Between-study heterogeneity and publication bias are important issues that cannot be ignored in a meta-analysis (36, 37). In addition, between-study heterogeneity might distort the conclusion of a meta-analysis (38). The study designs, source of controls subjects, ethnicity, genotyping method, sample size and other variables may contribute to the heterogeneity (37-40). Here, we detected moderate between-study heterogeneity across studies under the allele, heterozygote and the dominant models. We thus selected the random-effects model to summarize the ORs. We performed meta-regression analysis to find the source of between-study heterogeneity. However, after the subgroup analysis by ethnicity, heterogeneity still remained in Caucasians. In contrast, in the Asians, there were no heterogeneity, indicating that heterogeneity could be partly accounted for by the genetic distribution of different ethnicities between continents. We observed publication bias for the association between the TNF-α -308G>A polymorphism and RPL risk under the homozygote model. After subgroup analysis by ethnicity, the publication bias disappeared in both Caucasians and Asians.

This meta-analysis has a number of limitations that should be noted. First, we could not perform further subgroup analysis by ethnicity among Caucasians and other ethnicities because of the limited number of published studies. Secondly, we strictly followed the inclusion and exclusion criteria to reduce possible selection bias. However, the Egger’s linear regression test showed little publication bias of overall analysis under the homozygote genetic model. Thirdly, the sources of literature searched were from a limited selection of electronic databases, and we failed to retrieve unpublished studies and articles written in other languages and also unpublished studies that might meet the inclusion criteria. Thus, potentially, publication bias might exist even though the funnel plots were found to be symmetrical.
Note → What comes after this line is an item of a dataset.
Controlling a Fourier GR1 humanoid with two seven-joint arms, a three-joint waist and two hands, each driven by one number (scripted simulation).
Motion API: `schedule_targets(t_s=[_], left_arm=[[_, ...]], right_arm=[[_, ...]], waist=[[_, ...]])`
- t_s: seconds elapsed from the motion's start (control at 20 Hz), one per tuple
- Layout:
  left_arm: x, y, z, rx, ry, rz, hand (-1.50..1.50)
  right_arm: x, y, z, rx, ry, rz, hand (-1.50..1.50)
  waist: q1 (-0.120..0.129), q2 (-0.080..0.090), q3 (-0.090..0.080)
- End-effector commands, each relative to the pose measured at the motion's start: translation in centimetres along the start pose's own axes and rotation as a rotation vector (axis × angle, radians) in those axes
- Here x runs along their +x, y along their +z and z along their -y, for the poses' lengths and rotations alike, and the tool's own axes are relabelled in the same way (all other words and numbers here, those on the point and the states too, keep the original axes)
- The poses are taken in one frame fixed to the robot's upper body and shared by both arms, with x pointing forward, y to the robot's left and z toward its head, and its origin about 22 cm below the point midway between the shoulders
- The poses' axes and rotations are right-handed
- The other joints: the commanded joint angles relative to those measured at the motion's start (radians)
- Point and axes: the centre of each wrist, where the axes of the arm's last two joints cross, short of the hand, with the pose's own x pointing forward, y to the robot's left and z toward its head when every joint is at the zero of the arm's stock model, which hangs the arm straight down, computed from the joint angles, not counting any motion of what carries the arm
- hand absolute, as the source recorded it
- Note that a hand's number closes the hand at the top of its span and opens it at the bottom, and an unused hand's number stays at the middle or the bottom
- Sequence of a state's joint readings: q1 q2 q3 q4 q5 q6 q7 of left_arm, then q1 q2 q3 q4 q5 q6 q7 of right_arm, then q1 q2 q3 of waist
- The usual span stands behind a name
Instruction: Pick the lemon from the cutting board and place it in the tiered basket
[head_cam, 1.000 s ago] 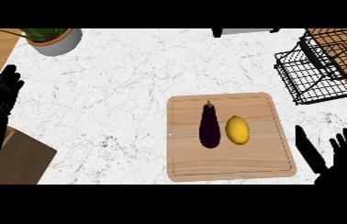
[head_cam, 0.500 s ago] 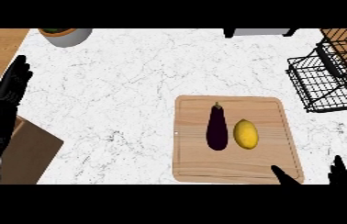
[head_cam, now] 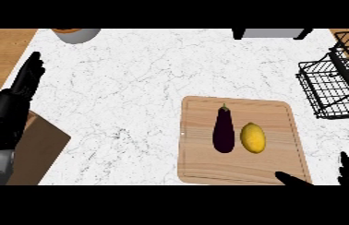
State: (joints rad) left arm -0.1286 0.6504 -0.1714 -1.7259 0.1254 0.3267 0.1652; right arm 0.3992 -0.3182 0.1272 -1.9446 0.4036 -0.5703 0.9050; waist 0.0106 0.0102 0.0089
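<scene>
Left hand (head_cam: 19, 92) open, right hand (head_cam: 294, 179) probably open

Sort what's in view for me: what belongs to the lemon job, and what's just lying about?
For the job: lemon; cutting board under it; wire tiered basket at the right edge; right hand, lower right corner.
Lying about: eggplant beside the lemon; pot at top left; brown board at the left edge; left hand, resting open at left.

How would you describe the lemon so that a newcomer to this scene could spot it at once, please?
Find the wooden cutting board on the white marble counter, at the view's lower right. Two things lie on it side by side: the lemon is the right one, short, oval and yellow, unlike the longer dark purple eggplant.
</scene>
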Motion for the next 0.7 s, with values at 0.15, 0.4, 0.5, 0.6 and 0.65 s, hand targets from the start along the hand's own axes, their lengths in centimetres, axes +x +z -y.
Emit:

Fourthly, subgroup analyses regarding age, number of miscarriage, and other risk factors such as chronic disease were not conducted since the primary literature lacked sufficient data. Finally, the TNF-α -308G>A and -238G>A polymorphisms were not analyzed in combination with other polymorphisms of TNF-α and the effect of gene-gene interactions on RPL development was not undertaken. The relationship between polymorphisms of TNF-α gene and other genetic and environmental risk factors may be highly complicated, and extensive research is still required to ascertain how exactly the TNF-α polymorphisms affect the susceptibility of an individual to RPL.

Conclusion

This meta-analysis confirmed the association of the TNF-α -308G>A and -238G>A promoter region polymorphisms with increased risk of RPL. Moreover, our meta-analysis suggests that TNF-α -308G>A is more likely to be associated with the risk of RPL in Asians than Caucasians. Further large, well-designed case-control studies are needed to confirm these findings.